“I am a good person.” Most of us believe this statement as we measure ourselves against the world, for when we measure ourselves against what we read in the papers or see on the screen – big or small – we are good people. We grade ourselves on a sliding scale, and frankly, most of us measure up pretty well. We were raised with a set of values, and we carried those values into our schools, work and perhaps our marriages. We work to provide for our families, raise our children with the same values we hold dear, and help others who are struggling to do the same. We may regularly attend a church of our choice and closely follow the theology of our religion. Yet intimately, we know the constant struggle to maintain our goodness.
We curse the driver who cut us off on the way to work. Pent up stress from our workday will unload on our spouse or children in a verbal tirade. Internet surfing or late lunches steal precious time from our employer. Procrastination and the care of our material possessions steal our time. Envy rises when our neighbor has installed a pool, and jealously rises when someone pays too much attention to our spouse. There are family members we only tolerate because of a past hurt, and our ‘white’ lies stack up like building blocks around our souls. Comparatively, we are good people, but we are not the person God created.

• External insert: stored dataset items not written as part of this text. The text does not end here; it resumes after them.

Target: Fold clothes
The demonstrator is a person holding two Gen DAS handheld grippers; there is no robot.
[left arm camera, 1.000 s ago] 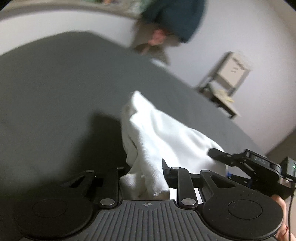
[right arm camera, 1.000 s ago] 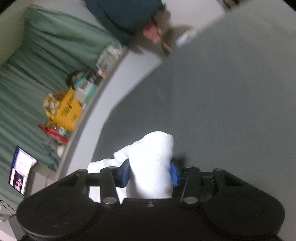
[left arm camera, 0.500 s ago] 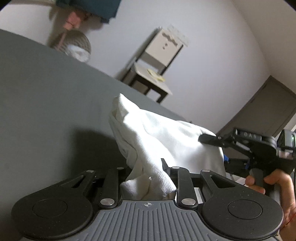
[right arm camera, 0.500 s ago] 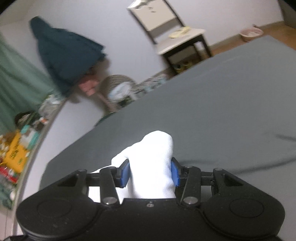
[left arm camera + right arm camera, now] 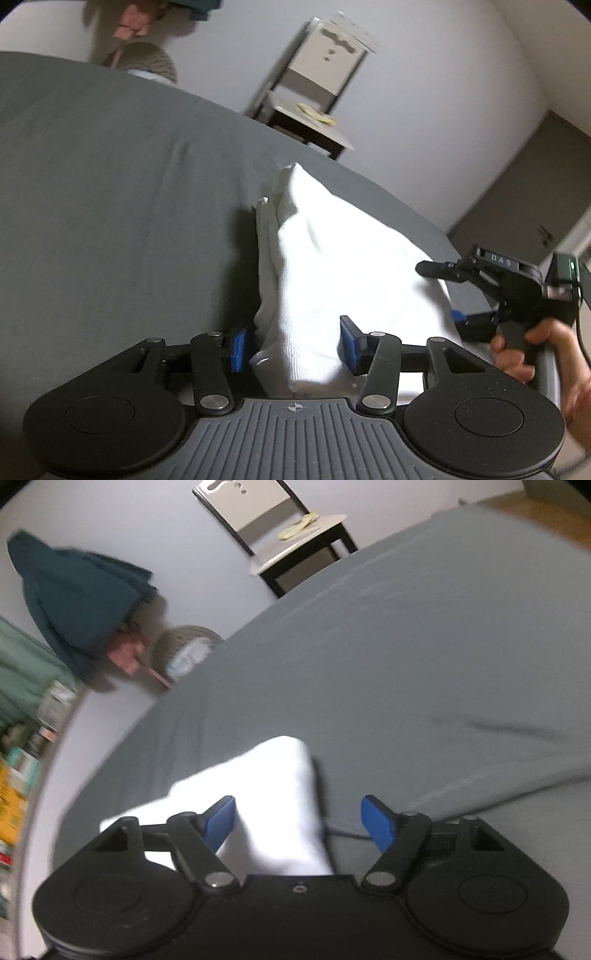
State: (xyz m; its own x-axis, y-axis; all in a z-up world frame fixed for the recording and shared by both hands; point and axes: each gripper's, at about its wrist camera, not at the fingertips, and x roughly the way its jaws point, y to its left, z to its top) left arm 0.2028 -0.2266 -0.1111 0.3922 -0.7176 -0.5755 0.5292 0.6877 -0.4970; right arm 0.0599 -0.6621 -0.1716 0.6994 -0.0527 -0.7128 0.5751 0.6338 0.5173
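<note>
Between the spread fingers of the left claw [image 5: 293, 345] lies the white garment [image 5: 332, 266], released; the right claw [image 5: 299, 821] is likewise open. The fabric appears light and limp; grip it at a folded edge.

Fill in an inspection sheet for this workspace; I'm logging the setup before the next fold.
Surface: grey bed sheet, a few creases.
Job's things: white garment lying bunched on the sheet.
Clutter: nothing seen on the sheet.
Grippers: left hand-held gripper open, garment between its fingers; right hand-held gripper open over the garment's other end.
Cables: dark cable at the right hand-held gripper.
Surroundings: chair, dark teal clothing hanging, basket, green curtain.
</note>
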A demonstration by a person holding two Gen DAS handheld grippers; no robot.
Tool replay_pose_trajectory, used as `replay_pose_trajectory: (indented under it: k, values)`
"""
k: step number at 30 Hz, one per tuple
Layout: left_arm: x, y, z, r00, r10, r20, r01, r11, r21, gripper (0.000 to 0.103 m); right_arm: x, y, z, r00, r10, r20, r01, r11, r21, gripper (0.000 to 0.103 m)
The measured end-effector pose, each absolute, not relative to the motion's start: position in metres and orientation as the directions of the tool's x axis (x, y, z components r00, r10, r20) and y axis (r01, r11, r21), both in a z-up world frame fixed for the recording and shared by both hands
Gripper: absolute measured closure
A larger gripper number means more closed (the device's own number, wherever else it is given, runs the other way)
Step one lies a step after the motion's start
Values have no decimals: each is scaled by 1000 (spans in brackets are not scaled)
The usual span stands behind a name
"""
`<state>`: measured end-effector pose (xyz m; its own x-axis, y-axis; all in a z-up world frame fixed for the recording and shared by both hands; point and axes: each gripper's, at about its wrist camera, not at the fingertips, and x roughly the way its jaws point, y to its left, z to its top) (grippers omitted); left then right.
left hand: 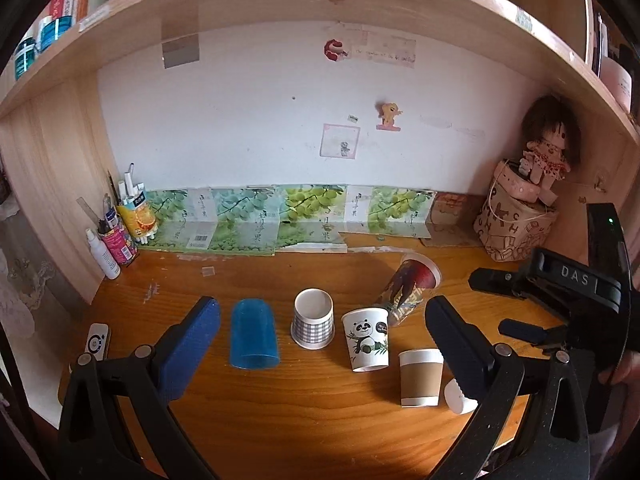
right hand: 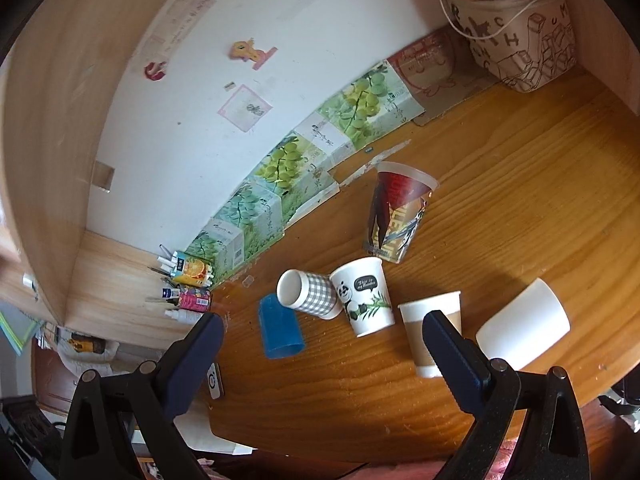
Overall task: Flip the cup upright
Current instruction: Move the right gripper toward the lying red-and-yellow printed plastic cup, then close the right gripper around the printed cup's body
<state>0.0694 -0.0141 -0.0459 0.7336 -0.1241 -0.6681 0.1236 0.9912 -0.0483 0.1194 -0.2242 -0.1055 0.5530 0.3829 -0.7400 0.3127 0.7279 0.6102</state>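
Several cups are on the wooden desk (left hand: 280, 396). A blue plastic cup (left hand: 253, 334) stands upside down. A grey-checked paper cup (left hand: 314, 319) stands upright, mouth open. A panda cup (left hand: 367, 338) and a brown-sleeved paper cup (left hand: 421, 376) stand upside down. A printed clear cup (left hand: 408, 288) lies on its side behind them. A plain white cup (right hand: 524, 326) lies on its side at the right. My left gripper (left hand: 320, 320) is open and empty, hovering before the cups. My right gripper (right hand: 320, 332) is open and empty; its body (left hand: 576, 300) shows in the left wrist view.
Pen holders and a spray bottle (left hand: 105, 254) stand at the back left. A fabric bag with a doll (left hand: 516, 224) sits at the back right. Grape-print cartons (left hand: 256, 220) line the wall. A small white remote (left hand: 96, 342) lies near the left edge. A shelf (left hand: 320, 4) overhangs.
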Motion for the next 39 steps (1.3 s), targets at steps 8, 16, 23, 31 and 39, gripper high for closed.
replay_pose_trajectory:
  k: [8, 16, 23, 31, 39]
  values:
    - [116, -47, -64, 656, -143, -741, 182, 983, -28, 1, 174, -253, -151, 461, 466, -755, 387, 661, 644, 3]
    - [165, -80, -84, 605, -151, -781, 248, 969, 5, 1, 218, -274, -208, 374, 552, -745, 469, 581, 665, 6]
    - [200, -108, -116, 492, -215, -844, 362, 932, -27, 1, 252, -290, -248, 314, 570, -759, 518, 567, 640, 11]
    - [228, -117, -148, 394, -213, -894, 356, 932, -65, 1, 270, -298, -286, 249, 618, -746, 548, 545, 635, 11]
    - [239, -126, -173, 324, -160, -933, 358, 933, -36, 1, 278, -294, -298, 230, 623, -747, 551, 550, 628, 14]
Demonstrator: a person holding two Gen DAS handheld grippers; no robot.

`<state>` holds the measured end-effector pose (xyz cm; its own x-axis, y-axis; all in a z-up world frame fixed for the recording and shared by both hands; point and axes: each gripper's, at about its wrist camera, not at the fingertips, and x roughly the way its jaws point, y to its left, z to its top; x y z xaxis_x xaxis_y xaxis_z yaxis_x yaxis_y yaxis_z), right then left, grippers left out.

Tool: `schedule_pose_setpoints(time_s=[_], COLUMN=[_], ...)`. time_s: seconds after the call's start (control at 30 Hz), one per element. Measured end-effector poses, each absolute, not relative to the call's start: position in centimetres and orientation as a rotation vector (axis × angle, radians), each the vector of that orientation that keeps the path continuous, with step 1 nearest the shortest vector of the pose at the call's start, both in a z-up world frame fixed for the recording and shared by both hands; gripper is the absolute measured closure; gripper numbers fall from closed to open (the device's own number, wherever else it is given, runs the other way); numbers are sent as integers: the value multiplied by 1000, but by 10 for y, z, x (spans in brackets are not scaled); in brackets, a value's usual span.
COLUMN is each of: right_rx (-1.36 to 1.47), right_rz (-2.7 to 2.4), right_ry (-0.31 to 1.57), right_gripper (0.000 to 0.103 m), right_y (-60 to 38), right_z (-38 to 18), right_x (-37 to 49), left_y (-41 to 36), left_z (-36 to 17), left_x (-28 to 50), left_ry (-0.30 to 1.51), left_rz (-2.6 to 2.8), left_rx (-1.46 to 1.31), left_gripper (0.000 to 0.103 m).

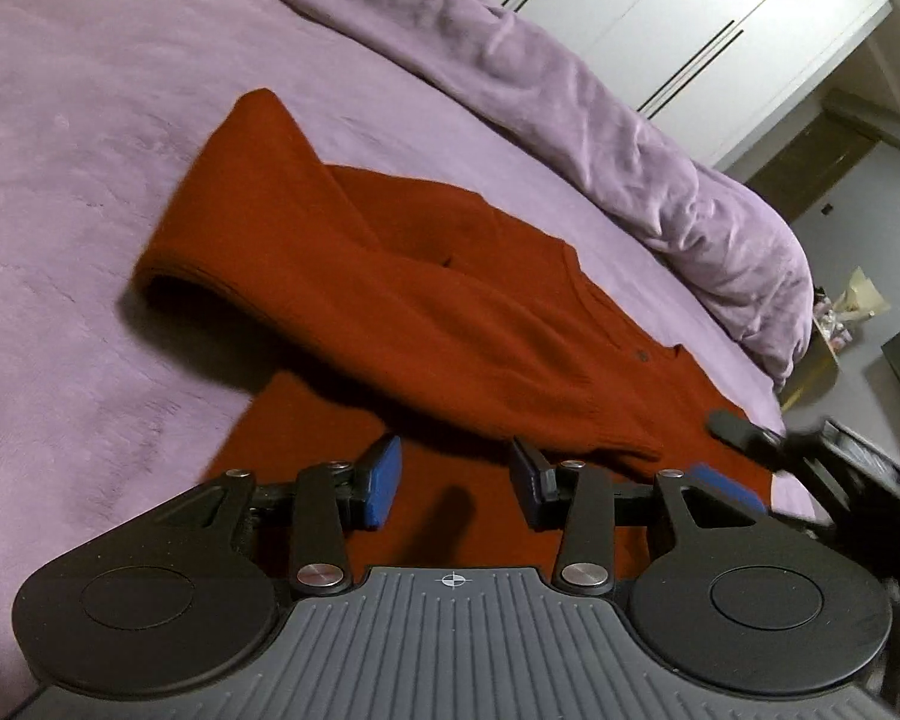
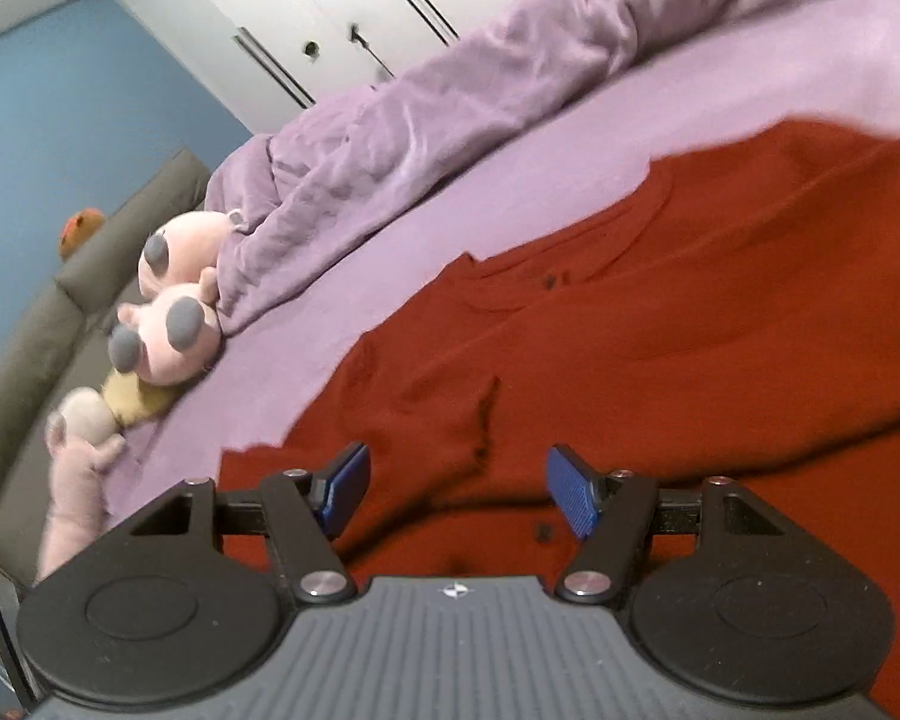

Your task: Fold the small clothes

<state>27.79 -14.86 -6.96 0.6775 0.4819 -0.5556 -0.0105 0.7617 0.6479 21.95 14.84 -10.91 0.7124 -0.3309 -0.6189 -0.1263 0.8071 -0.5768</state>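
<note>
A rust-red knit sweater (image 1: 426, 300) lies on the purple bed sheet (image 1: 78, 192), with one side and sleeve folded over its body. My left gripper (image 1: 456, 480) is open and empty just above the sweater's near edge. The other gripper (image 1: 750, 456) shows at the right of the left wrist view, low over the sweater's right end. In the right wrist view the sweater (image 2: 660, 324) fills the right half, collar and a small button visible. My right gripper (image 2: 456, 486) is open and empty, hovering over the sweater's wrinkled near part.
A bunched purple duvet (image 1: 600, 108) lies along the far side of the bed, in front of white wardrobe doors (image 1: 690, 18). Pink plush toys (image 2: 174, 300) sit by the grey headboard (image 2: 42, 312) at the left of the right wrist view.
</note>
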Motion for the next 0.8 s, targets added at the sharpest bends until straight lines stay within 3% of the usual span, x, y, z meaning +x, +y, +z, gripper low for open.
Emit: schedule_pose_setpoints(time_s=[0.17,0.37,0.5,0.57,0.67,0.8], right_rx=[730,737,739,721,618,491], right_rz=[249,269,280,281,260,106], right_ry=[884,920,950,963,895,658], right_gripper=[60,61,91,95,98,99], right_y=[-140,-125,-118,-115,-108,-137], right_z=[-88,-92,-92,-91,-79,-38], right_x=[313,330,338,338,330,304], left_y=[151,149,149,148,145,144], left_z=[-111,-114,-114,-114,-112,-108], left_x=[216,220,220,220,221,227], left_ry=[780,776,777,778,785,802], left_rz=[-140,-151,-153,-151,-142,-125], left_rx=[-626,-605,-611,-611,-610,-621], left_gripper=[58,57,57,57,57,54])
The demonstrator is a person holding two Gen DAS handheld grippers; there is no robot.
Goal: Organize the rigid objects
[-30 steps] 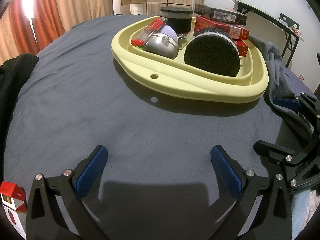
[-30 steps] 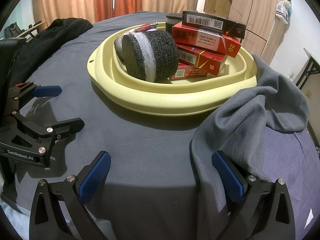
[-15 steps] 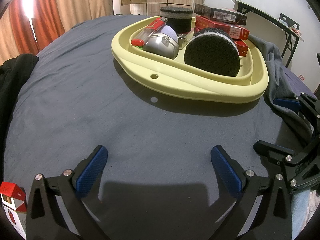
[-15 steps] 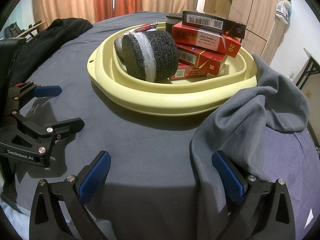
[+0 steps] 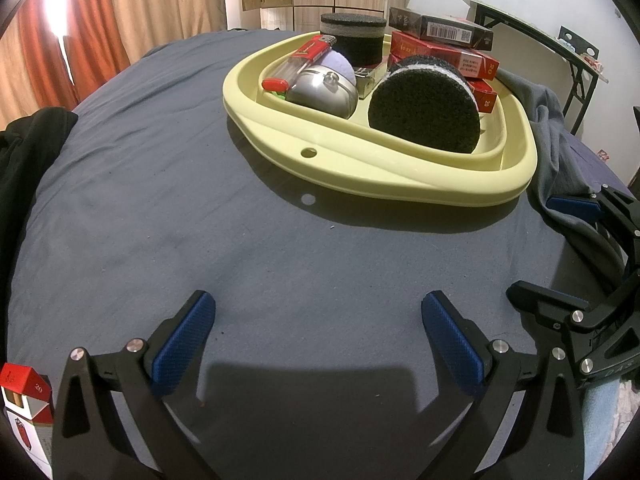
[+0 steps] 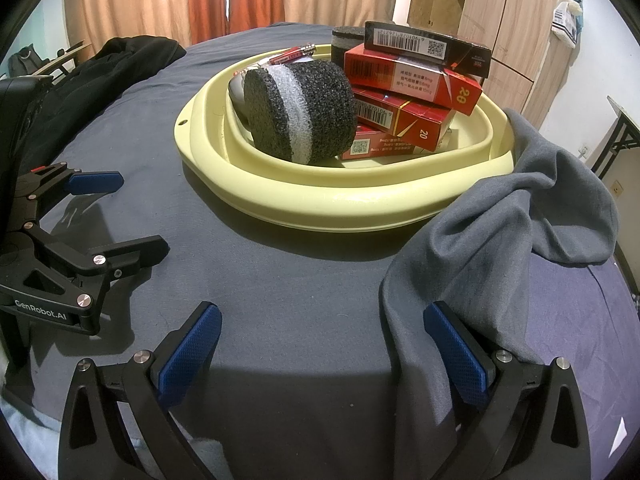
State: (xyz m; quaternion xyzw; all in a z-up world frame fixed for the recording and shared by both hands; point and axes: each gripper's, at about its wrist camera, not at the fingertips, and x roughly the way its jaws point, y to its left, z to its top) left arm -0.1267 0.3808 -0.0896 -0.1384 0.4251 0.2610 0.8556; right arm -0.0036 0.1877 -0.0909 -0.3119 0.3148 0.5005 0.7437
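A bed [image 5: 168, 216] covered by a dark grey-blue sheet carries everything. Toward its far side sits a pale yellow tray [image 5: 400, 176] holding the rigid objects. A grey cloth [image 6: 520, 216] lies crumpled against the tray's right rim and drapes down to the right gripper's right finger. A black garment [image 6: 100, 76] is heaped at the bed's left edge. In the tray, red cigarette boxes [image 6: 404, 120] are stacked on the right with a black box [image 6: 428, 46] on top; a black foam cylinder [image 6: 304, 114] with a white band lies on its side against them, a second foam cylinder [image 5: 354, 36] stands upright at the back, and a silver metal case [image 5: 324, 92] and a red lighter [image 5: 304, 60] rest on the left. An open cigarette pack [image 5: 26, 412] stands at the bed's near left corner. The left gripper [image 5: 318, 336] and right gripper [image 6: 320, 344] hover over bare sheet near the front edge, jaws wide apart, holding nothing.
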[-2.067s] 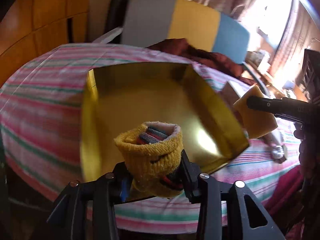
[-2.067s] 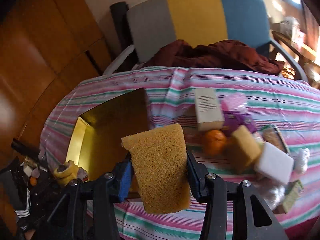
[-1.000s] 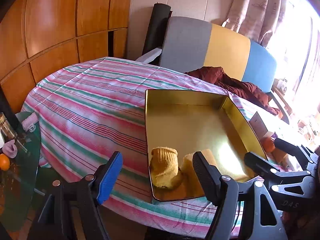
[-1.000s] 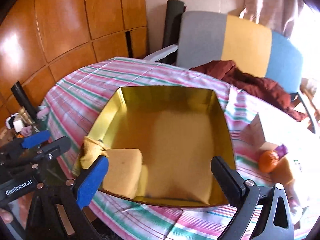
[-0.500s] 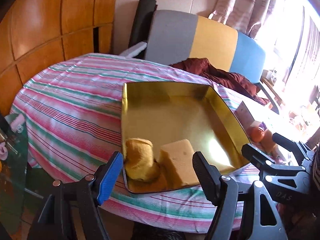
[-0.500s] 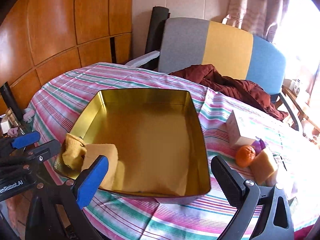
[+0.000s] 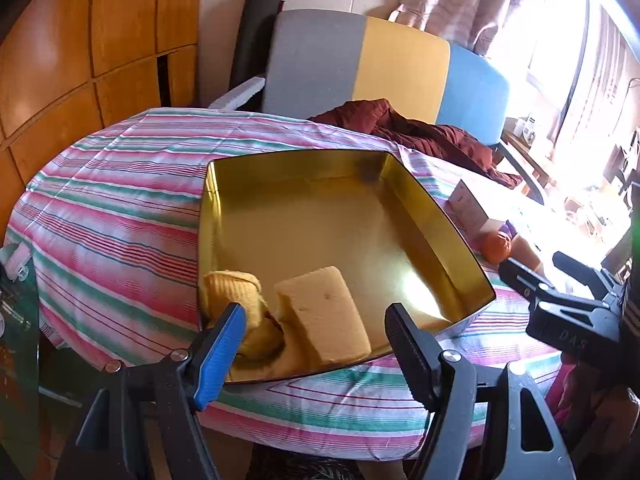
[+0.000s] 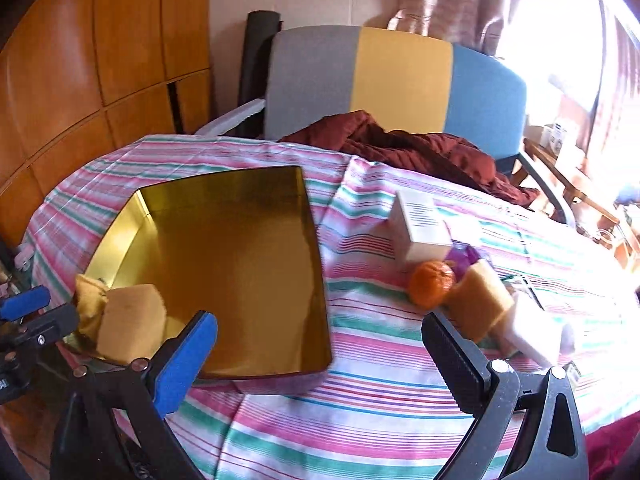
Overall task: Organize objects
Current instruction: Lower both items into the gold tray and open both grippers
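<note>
Both grippers hang empty over the near edge of the striped table, and each has its jaws spread wide with nothing between them: the left gripper (image 7: 316, 344) over the tin's near rim, the right gripper (image 8: 320, 356) further along toward the clutter. The gold tin (image 8: 224, 208) already holds a yellow knitted sock (image 7: 236, 292) and a yellow sponge (image 7: 324, 312), lying against each other in its near corner, at about seven o'clock from the tin's middle. What remains outside sits in a huddle at roughly three o'clock from the tin, well apart from it: a white box (image 8: 420, 232), an orange (image 8: 433, 283) just in front of it, a second sponge (image 8: 480, 304) touching the orange's right side, and a white block (image 8: 536, 332) beside that. A purple thing behind the orange is too hidden to name. I'd guess the right hand goes for this cluster next. The orange looks firm but round and smooth-skinned, so it could roll or squirt out; it wants the pads across its widest part. The second sponge should be light and squashy, easy to pinch across its flat faces, though it will give under pressure. The box seems stiff and light, best taken across its narrow sides. Crowding is the nuisance: a jaw may nudge the neighbours.
</note>
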`<state>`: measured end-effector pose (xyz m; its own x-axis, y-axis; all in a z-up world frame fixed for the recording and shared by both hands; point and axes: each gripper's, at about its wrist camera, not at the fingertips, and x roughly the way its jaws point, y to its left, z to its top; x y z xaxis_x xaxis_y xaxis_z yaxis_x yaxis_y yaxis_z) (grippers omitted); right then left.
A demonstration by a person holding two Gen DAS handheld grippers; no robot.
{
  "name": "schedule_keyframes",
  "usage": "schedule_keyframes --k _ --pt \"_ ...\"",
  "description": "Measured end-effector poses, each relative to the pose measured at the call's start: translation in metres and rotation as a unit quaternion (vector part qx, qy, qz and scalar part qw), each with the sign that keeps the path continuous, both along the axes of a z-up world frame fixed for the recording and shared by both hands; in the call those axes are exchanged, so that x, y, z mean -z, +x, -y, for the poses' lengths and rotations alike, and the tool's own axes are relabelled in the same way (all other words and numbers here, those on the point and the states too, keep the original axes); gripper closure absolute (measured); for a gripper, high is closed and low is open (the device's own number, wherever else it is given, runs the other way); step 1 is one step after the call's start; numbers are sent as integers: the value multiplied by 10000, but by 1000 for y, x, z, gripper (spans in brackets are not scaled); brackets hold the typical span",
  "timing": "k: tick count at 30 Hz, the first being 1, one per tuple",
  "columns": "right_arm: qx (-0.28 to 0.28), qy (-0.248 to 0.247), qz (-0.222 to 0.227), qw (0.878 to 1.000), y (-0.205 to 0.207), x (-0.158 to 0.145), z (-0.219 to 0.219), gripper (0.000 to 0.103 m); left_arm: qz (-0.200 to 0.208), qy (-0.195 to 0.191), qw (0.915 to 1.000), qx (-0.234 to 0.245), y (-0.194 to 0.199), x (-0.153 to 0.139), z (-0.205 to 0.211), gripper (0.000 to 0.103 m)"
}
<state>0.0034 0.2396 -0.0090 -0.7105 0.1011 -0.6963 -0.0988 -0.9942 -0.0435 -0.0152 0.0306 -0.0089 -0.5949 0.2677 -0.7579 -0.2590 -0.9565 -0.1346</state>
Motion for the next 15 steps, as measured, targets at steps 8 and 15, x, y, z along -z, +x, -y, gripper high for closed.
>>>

Sometime ago, I volunteered to lead a Bible Study for a small group of women. They were a diverse group with empty nesters, young adults, established and new Christians, along with unbelievers. The Bible study followed national events that had turned our security into horror, our trust into fear and our love into questioning. In addition, my inner life paralleled the nation with turmoil, misunderstanding and long buried pain. After prayerful consideration, I chose spiritual warfare as my topic.
I wanted to better understand the existence of evil, how it works, how it affects each of us and more importantly, how can we combat the evil we see around us each day. I questioned why God gave us a free will knowing that we would use that will to turn away from him. I examined the disparity between living under the laws of God and living under his grace. I was confused by the letdown felt by new Christians after the first joyous flush of salvation had mysteriously left them. I could not understand the difference between judgment and discernment or the conflict between forgiveness and self-protection. Although I had witnessed the power of prayer in my life, I wanted to move beyond the ‘genie in the bottle’ type of prayer, and finally, why did God place so much emphasis on praise and worship?
There is a difference between knowledge and wisdom for knowledge can be learned, but wisdom must be earned. Although I had chosen the topic for my Bible study, God had imparted the knowledge and the wisdom. Each week as I studied the scriptures in preparation for my class he revealed to me meanings that I had not before perceived. God also brought me through experiences during that time, and since, that only clarified and confirmed what he was trying to show me.
So again I say the knowledge and the wisdom belong to God and so does the title; for they are God’s Weapons of Mass Construction.